Zhang Tianwei, Li Wei, Zhao Zengfeng, Bi Meizhen, Zheng Yi
Jintian Industrial Development (Shandong) Group Co., Ltd., Jinan, 250100, China.
College of Resources and Environment, Shandong Agricultural University, Tai'an, 271018, China.
Sci Rep. 2025 Jul 1;15(1):21437. doi: 10.1038/s41598-025-05964-4.

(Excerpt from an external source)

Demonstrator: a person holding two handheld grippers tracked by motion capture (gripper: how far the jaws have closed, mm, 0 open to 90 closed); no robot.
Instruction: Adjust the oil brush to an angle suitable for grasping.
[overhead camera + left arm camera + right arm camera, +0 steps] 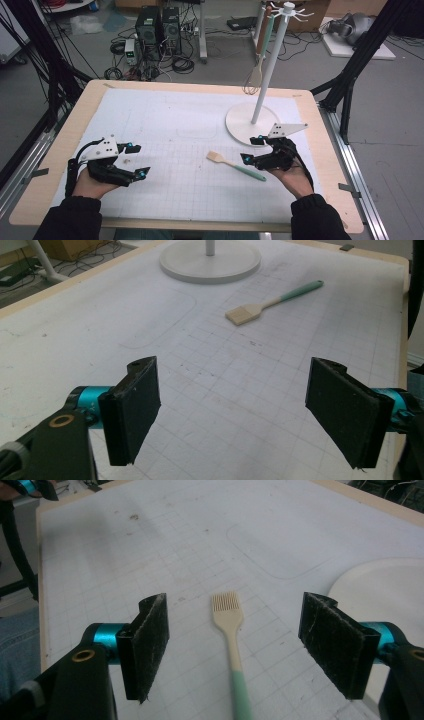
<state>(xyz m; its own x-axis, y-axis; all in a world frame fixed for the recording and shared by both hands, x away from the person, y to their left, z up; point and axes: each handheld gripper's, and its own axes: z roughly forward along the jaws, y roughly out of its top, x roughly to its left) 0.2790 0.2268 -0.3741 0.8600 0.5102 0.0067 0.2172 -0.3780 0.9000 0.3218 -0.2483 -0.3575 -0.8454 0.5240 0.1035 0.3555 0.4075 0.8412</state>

As the foundational and core resource for agricultural development, arable land plays a critical role in optimizing regional agricultural resource allocation and ensuring food security. This study employs Morphological Spatial Pattern Analysis (MSPA) and the Landscape Pattern Index (LPI) to comprehensively analyze the erosion and fragmentation of arable land in Shandong Province from 1990 to 2023. Bivariate spatial autocorrelation (BSA), Pearson correlation coefficients and the Self-Organizing Map (SOM) algorithm are applied to examine the relationships among landscape pattern indices and spatial clustering patterns. Finally, the driving factors are explored using Multiscale Geographically Weighted Regression (MGWR). The results demonstrate the following: (1) The results indicate a rapid decline in core cultivated zones across central and southeastern coastal Shandong between 1990 and 2023. The proportion of primary core areas (Level 1) dropped sharply from 82.44 to 30.28% of total arable land, suggesting marked degradation of the agricultural landscape. (2) An assessment of landscape pattern metrics reveals increasing fragmentation of cultivated land. In contrast, the western regions have retained more intact agricultural landscapes, marked by a higher share of cultivated land, more cohesive patch patterns, and stronger spatial aggregation. (3) Bivariate spatial autocorrelation (mean Moran's I = 0.6516) and Pearson correlation (mean r = 0.9225) both point to a strong positive association between the Aggregation Index (AI) and the Percentage of Landscape (PLAND). Among the six cluster types, Clusters C, D, and F-characterized by large area shares, high aggregation, and strong connectivity-represent the most suitable regions for agriculture. Although the proportions of Clusters C and D declined (from 26.5 to 3.7% and 36.8 to 25.7%, respectively), farmland protection policies contributed to a notable rise in Cluster F, from 17.6 to 27.9% over the study period. (4) The influence of key drivers varies across different landscape metrics. Slope gradient shows the greatest explanatory power for the Perimeter-Area Fractal Dimension (PAFRAC), Patch Density (PD), and AI. Meanwhile, NDVI, nighttime light index, and GDP emerge as primary drivers for Connectance Index (CONNECT), Patch Cohesion Index (COHESION), and PLAND respectively, with regression coefficients ranging [0.43, 0.76], [-0.99, -0.67], and [-0.98, -0.12].
耕地作为农业发展的基础和核心资源,在优化区域农业资源配置和保障粮食安全方面发挥着关键作用。本研究运用形态学空间格局分析(MSPA)和景观格局指数(LPI),对1990年至2023年山东省耕地的侵蚀和破碎化情况进行综合分析。采用双变量空间自相关(BSA)、皮尔逊相关系数和自组织映射(SOM)算法,研究景观格局指数与空间聚类模式之间的关系。最后,运用多尺度地理加权回归(MGWR)探究驱动因素。结果表明:(1)结果显示,1990年至2023年期间,山东中部和东南部沿海地区的核心耕地区域迅速减少。主要核心区域(1级)占耕地总面积的比例从82.44%急剧下降至30.28%,表明农业景观明显退化。(2)景观格局指标评估显示,耕地破碎化程度加剧。相比之下,西部地区保留了更为完整的农业景观,其特点是耕地占比更高、斑块格局更连贯、空间集聚性更强。(3)双变量空间自相关(平均莫兰指数I = 0.6516)和皮尔逊相关性(平均r = 0.9225)均表明,聚集指数(AI)与景观百分比(PLAND)之间存在强正相关。在六种聚类类型中,以大面积占比、高聚集性和强连通性为特征的C、D和F类聚类代表了最适宜农业发展的区域。尽管C类和D类聚类的比例有所下降(分别从26.5%降至3.7%和从36.8%降至25.7%),但在研究期间,农田保护政策促使F类聚类显著增加,从17.6%增至27.9%。(4)关键驱动因素对不同景观指标的影响各不相同。坡度梯度对周长-面积分形维数(PAFRAC)、斑块密度(PD)和AI的解释力最大。同时,归一化植被指数(NDVI)、夜间灯光指数和国内生产总值(GDP)分别成为连通性指数(CONNECT)、斑块凝聚指数(COHESION)和PLAND的主要驱动因素,回归系数范围分别为[0.43, 0.76]、[-0.99, -0.67]和[-0.98, -0.12]。